TASK PROMPT -
In the data below, one line contains "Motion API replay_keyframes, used" and a later one contains "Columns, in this". Print both, with every line between them, exactly and alone.

SOURCE MATERIAL -
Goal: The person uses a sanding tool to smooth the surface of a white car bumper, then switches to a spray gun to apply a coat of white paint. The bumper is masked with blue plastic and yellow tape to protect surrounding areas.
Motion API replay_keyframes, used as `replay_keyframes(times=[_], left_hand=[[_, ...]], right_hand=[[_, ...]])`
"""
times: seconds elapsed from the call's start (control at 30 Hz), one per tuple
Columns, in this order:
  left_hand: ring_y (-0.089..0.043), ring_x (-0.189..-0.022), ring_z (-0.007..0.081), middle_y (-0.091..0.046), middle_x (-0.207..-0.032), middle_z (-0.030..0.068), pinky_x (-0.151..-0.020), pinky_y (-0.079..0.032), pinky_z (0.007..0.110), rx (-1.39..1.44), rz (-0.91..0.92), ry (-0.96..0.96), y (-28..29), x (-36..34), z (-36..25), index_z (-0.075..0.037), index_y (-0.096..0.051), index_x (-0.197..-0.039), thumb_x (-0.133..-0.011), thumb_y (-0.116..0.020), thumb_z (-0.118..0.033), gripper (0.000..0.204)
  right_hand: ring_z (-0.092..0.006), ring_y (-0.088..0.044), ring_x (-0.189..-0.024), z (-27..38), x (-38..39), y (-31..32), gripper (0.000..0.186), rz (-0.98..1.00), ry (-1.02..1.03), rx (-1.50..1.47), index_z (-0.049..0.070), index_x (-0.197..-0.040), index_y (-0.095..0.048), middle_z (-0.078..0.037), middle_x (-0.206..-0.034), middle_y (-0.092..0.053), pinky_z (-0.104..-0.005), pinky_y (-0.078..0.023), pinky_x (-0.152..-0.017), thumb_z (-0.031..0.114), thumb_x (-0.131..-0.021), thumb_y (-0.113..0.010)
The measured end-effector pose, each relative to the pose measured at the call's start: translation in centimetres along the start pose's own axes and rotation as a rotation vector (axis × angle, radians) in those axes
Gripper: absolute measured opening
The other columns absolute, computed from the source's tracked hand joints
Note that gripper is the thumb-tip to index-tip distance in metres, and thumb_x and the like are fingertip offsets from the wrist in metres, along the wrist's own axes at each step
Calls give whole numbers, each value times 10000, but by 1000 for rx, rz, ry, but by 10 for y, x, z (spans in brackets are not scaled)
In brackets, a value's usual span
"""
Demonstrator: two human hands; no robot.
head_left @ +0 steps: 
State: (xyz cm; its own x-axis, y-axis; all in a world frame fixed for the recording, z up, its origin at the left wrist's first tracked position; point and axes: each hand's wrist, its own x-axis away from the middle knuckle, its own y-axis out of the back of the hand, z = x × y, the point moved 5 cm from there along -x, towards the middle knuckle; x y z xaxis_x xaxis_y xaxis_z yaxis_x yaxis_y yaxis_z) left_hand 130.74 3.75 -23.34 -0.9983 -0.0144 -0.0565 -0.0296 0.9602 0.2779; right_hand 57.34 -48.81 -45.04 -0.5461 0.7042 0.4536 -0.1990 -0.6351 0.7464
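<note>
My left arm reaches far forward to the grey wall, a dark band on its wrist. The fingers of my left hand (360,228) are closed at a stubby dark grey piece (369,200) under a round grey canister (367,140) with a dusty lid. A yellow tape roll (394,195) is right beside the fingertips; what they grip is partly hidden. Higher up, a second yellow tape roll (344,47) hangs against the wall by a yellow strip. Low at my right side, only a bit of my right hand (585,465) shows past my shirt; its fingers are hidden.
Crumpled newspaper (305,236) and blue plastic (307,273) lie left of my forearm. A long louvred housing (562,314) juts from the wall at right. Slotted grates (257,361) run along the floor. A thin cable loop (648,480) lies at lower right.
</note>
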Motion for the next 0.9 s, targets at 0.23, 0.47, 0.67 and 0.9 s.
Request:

WRITTEN REPLY -
Motion API replay_keyframes, used as `replay_keyframes(times=[_], left_hand=[[_, ...]], right_hand=[[_, ...]])`
"""
times: seconds elapsed from the call's start (control at 30 Hz), one per tuple
Columns, in this order:

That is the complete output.